Plant care
Japanese Bird's Nest Ferntemperature & humidity
Asplenium antiquum
More about japanese bird's nest fern
Ideal temperature for japanese bird's nest fern
Temperature kills fewer japanese bird's nest fern plants than you'd think. What kills them is the micro-climate within a normal-temperature room — a leaf pressed against single-glazed winter glass, the hot dry updraft directly above a radiator, the cold blast from an AC vent. The thermostat reading at 16-24°C (61-75°F) is fine; the spot you put the plant in matters more. Below roughly 16°C the damage starts — soft blackened patches, translucent leaves, sometimes overnight.
Cold tolerance & winter care
Japanese Bird's Nest Fern is frost-tender (USDA 9-11 (indoor in most US homes), RHS H1c). It cannot survive a frost, so in most of the US and UK it lives indoors year-round or summers outside and comes back in well before the first autumn frost — once nights drop toward 10-12°C is the cue, not the first frost warning. Acclimate it over a week when moving between indoors and out so the leaves do not shock.
Humidity for japanese bird's nest fern
Japanese Bird's Nest Fern sits happiest at around 50-70% relative humidity. Prefers above-average humidity but copes with normal room levels better than maidenhairs. Below about 40% the frond margins may brown. Group with other plants or use a humidity tray; mist sparingly and only the foliage, keeping the crown dry. The usual low-humidity tell is crisp brown leaf tips and edges while the soil moisture is fine — a sign the air, not the watering, is the problem. If you need to raise it, the reliable methods are grouping plants together, standing the pot on a tray of damp pebbles (the pot above the waterline, never in it), or running a small humidifier in winter when indoor heating dries the air most. Misting is the least effective — it raises humidity for minutes, not hours.
Japanese Bird's Nest Fern temperature & humidity — frequently asked questions
What temperature is best for japanese bird's nest fern?

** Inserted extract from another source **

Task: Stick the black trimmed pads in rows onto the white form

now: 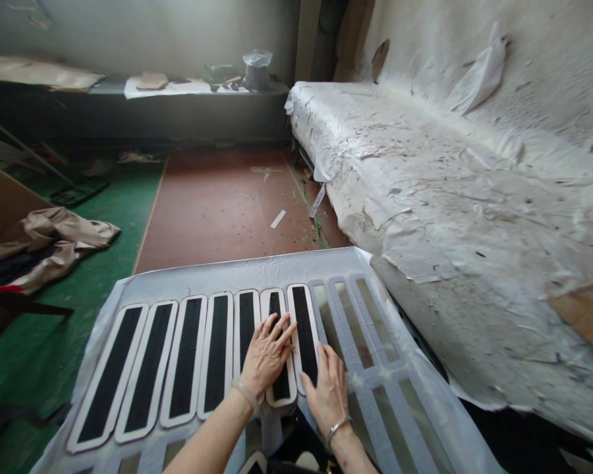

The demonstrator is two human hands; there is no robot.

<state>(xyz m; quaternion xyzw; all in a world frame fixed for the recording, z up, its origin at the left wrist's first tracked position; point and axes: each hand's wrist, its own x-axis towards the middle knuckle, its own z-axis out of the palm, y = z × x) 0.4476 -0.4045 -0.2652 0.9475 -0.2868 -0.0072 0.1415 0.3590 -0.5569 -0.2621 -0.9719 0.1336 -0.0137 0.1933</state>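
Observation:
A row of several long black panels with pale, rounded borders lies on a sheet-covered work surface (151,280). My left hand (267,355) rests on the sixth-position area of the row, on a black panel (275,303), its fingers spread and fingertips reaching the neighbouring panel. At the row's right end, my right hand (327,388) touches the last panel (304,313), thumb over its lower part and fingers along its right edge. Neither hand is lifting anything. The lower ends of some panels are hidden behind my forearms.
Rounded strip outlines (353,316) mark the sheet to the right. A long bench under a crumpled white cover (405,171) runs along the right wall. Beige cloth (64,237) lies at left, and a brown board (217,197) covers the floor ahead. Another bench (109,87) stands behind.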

Japanese Bird's Nest Fern grows best between 16-24°C (61-75°F). Keep it out of cold draughts, off freezing windowsills in winter, and away from the hot dry air directly above radiators — the extremes matter far more than the average room temperature.
How cold can japanese bird's nest fern tolerate?
Japanese Bird's Nest Fern starts to suffer below roughly 16°C. It is frost-tender and will be damaged or killed by a frost, so bring it indoors once nights fall toward 10-12°C.
What humidity does japanese bird's nest fern need?
Japanese Bird's Nest Fern prefers about 50-70% relative humidity. Prefers above-average humidity but copes with normal room levels better than maidenhairs. Below about 40% the frond margins may brown. Group with other plants or use a humidity tray; mist sparingly and only the foliage, keeping the crown dry.
How do I raise humidity for japanese bird's nest fern?
Group it with other plants, stand the pot on a tray of damp pebbles (kept above the waterline), or run a small humidifier in winter. Misting only helps for a few minutes, so it is the weakest option for a plant that genuinely needs more humidity.
Can japanese bird's nest fern live outside?
Japanese Bird's Nest Fern is rated for USDA zone 9-11 (indoor in most US homes) and RHS hardiness H1c. Outside that range it must come indoors before the first frost — treat any outdoor stint as a summer holiday, not a permanent home.
More japanese bird's nest fern care
In the UK? Keeping japanese bird's nest fern warm in a UK home covers the radiator, single-glazing and heating-season humidity angle. Temperature and humidity are one piece. See the full japanese bird's nest fern care guide, its cold-hardiness guide, and watering schedule — humidity and watering problems are easy to confuse.